(TASK INSTRUCTIONS):
Lift out, unaltered, the lines of the material below between the line holding "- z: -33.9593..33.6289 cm" and the line holding "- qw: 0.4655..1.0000", counting both.

(COLLECTED MATERIAL):
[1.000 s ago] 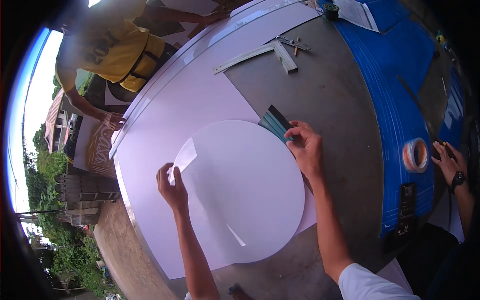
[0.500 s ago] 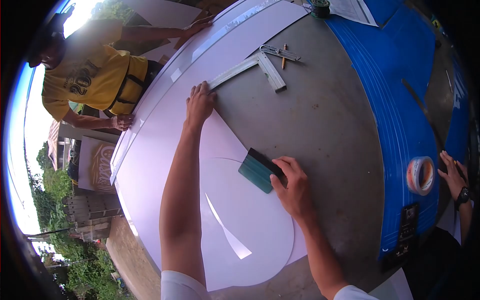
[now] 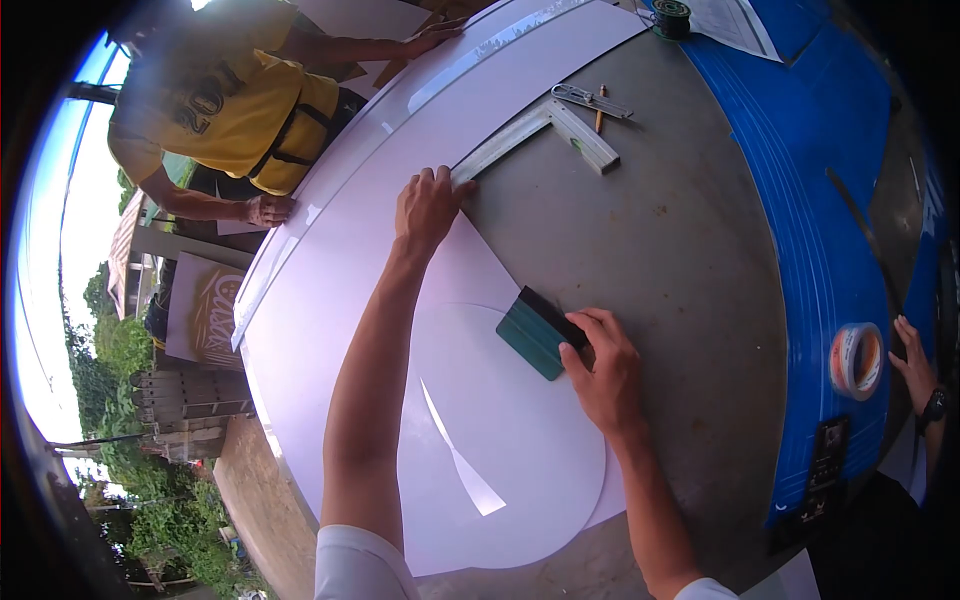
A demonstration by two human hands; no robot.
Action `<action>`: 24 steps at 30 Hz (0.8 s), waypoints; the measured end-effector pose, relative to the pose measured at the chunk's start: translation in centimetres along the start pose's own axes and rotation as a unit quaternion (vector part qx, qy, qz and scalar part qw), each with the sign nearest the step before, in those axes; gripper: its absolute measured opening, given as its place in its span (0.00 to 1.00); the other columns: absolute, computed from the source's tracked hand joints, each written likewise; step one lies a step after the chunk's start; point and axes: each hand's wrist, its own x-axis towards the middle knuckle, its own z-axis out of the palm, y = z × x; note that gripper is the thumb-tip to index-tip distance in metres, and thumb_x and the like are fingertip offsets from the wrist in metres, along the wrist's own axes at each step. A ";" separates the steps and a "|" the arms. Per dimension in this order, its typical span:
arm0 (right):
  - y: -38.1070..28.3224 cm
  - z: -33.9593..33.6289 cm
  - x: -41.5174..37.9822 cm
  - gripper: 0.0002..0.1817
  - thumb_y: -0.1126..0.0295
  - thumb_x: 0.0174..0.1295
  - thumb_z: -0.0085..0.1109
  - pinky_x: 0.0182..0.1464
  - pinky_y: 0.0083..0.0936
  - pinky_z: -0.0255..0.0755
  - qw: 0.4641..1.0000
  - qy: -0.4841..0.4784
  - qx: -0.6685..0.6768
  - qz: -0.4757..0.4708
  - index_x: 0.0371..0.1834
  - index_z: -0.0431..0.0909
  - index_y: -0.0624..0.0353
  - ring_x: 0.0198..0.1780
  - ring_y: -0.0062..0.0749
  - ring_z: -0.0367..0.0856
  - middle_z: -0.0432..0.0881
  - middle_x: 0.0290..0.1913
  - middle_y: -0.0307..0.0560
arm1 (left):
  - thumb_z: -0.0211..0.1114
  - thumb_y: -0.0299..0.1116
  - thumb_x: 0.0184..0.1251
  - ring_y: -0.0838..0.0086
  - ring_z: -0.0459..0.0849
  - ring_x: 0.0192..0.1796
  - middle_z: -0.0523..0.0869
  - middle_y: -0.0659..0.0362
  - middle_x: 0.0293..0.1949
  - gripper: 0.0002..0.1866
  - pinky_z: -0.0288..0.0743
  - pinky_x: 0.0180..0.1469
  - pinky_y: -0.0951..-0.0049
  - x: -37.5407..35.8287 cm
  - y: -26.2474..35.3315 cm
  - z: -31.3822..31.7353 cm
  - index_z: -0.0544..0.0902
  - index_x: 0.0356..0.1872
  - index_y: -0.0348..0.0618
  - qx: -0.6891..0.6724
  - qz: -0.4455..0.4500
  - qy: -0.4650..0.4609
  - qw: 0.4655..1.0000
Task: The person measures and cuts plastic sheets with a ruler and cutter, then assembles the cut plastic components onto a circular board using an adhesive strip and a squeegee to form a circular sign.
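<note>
A green squeegee (image 3: 530, 340) with a dark edge is pinched between the thumb and fingers of my right hand (image 3: 606, 365), over the edge of a large white sheet (image 3: 330, 330). My left hand (image 3: 430, 208) reaches farther forward. Its fingers are closed around the near end of a metal square (image 3: 505, 140), at the sheet's edge; the exact grip is partly hidden. The square's shorter arm lies on the grey tabletop (image 3: 680, 300). A rounded outline and a narrow pale strip (image 3: 470, 475) show on the sheet between my forearms.
Beyond the square lie a bevel gauge (image 3: 592, 100) and a pencil (image 3: 601, 110). Blue sheeting (image 3: 775, 250) carries a tape roll (image 3: 856, 362) and a phone-like dark object (image 3: 828, 450). A co-worker in yellow (image 3: 230, 110) touches the sheet's far side; another person's hand (image 3: 912, 365) is at right.
The view has shifted, moving most things rightward in it. The metal square has turned slightly at my left hand. My right hand keeps the squeegee in nearly the same place on the sheet.
</note>
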 end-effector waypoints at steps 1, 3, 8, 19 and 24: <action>0.0 0.0 0.1 0.16 0.73 0.56 0.60 0.49 0.35 0.74 1.000 0.000 -0.006 -0.007 0.49 0.77 0.65 0.49 0.47 0.79 0.77 0.50 0.52 | 0.58 0.44 0.67 0.55 0.83 0.41 0.82 0.45 0.33 0.18 0.77 0.42 0.58 0.2 0.3 0.2 0.77 0.41 0.35 0.027 0.025 -0.006 0.999; -0.2 -0.1 -0.1 0.16 0.73 0.56 0.60 0.50 0.35 0.74 1.000 -0.001 -0.005 0.000 0.49 0.77 0.66 0.49 0.47 0.79 0.77 0.50 0.53 | 0.56 0.41 0.69 0.55 0.85 0.36 0.83 0.45 0.30 0.16 0.78 0.39 0.59 0.3 0.8 0.4 0.77 0.40 0.35 0.055 0.050 -0.013 0.997; -0.4 -0.4 0.1 0.16 0.75 0.57 0.60 0.53 0.38 0.72 1.000 -0.009 0.012 -0.001 0.49 0.75 0.67 0.50 0.50 0.78 0.77 0.49 0.55 | 0.45 0.26 0.67 0.52 0.80 0.20 0.78 0.47 0.16 0.07 0.73 0.23 0.56 -0.3 1.6 -1.8 0.68 0.42 0.34 0.040 0.079 -0.117 0.989; -0.6 -0.8 0.2 0.16 0.77 0.56 0.60 0.50 0.38 0.73 0.999 -0.014 0.031 0.004 0.48 0.75 0.68 0.49 0.50 0.78 0.76 0.48 0.56 | 0.47 0.27 0.66 0.43 0.76 0.18 0.75 0.42 0.15 0.07 0.66 0.21 0.47 -3.5 1.8 -3.6 0.59 0.39 0.36 -0.149 -0.081 0.054 0.984; -0.7 -1.0 0.6 0.16 0.77 0.56 0.60 0.50 0.38 0.73 1.000 -0.012 0.029 -0.002 0.48 0.74 0.68 0.48 0.49 0.78 0.76 0.48 0.56 | 0.47 0.29 0.61 0.47 0.83 0.39 0.81 0.35 0.35 0.15 0.75 0.43 0.54 4.8 -3.0 -4.6 0.66 0.44 0.26 -0.195 -0.268 0.083 0.940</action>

(TASK ANSWER):
  - z: -33.9593..33.6289 cm
  - x: -41.5174..37.9822 cm
  - gripper: 0.0002..0.1817
  - thumb_y: -0.1126..0.0295
  - thumb_x: 0.0174..0.1295
  - thumb_z: -0.0085..0.1109
  - pinky_x: 0.0182..0.1464
  - pinky_y: 0.0083..0.0936
  - pinky_z: -0.0255..0.0755
  - qw: 0.4641..1.0000
  - qy: -0.4841..0.4784
  - qx: -0.6685..0.6768
  - qz: -0.4757..0.4708
  - index_x: 0.0371..0.1834
  - index_z: -0.0431..0.0909
  - index_y: -0.0624..0.0353
  - ring_x: 0.0198..0.1780
  - ring_y: -0.0062..0.0749
  - ring_z: -0.0367..0.0856
  - middle_z: -0.0432..0.0881
  - middle_x: 0.0290..0.1913
  - middle_y: -0.0307..0.0560
arm1 (left):
  - thumb_z: -0.0211..0.1114
  - thumb_y: -0.0299..0.1116
  - thumb_x: 0.0184..0.1251
  - ring_y: -0.0838..0.0086
  - ring_z: -0.0459..0.0849
  - ring_x: 0.0192..0.1796
  - middle_z: -0.0523..0.0869
  - middle_y: -0.0659..0.0362
  - middle_x: 0.0293..0.1949
  - gripper: 0.0002..0.1866
  - pinky_z: -0.0288..0.0743
  - pinky_x: 0.0180..0.1469
  - pinky_y: -0.0951..-0.0049
  - x: -37.5407..35.8287 cm
  - y: -26.2474..35.3315 cm
  - z: -31.3822..31.7353 cm
  - index_z: -0.0544..0.0902
  - index_x: 0.0356..0.1872
  - index_y: -0.0348..0.0618
  - qx: -0.6891..0.6724
  - qz: -0.4455..0.4500
  - qy: -0.4650..0.4609
  - qw: 0.4655..1.0000

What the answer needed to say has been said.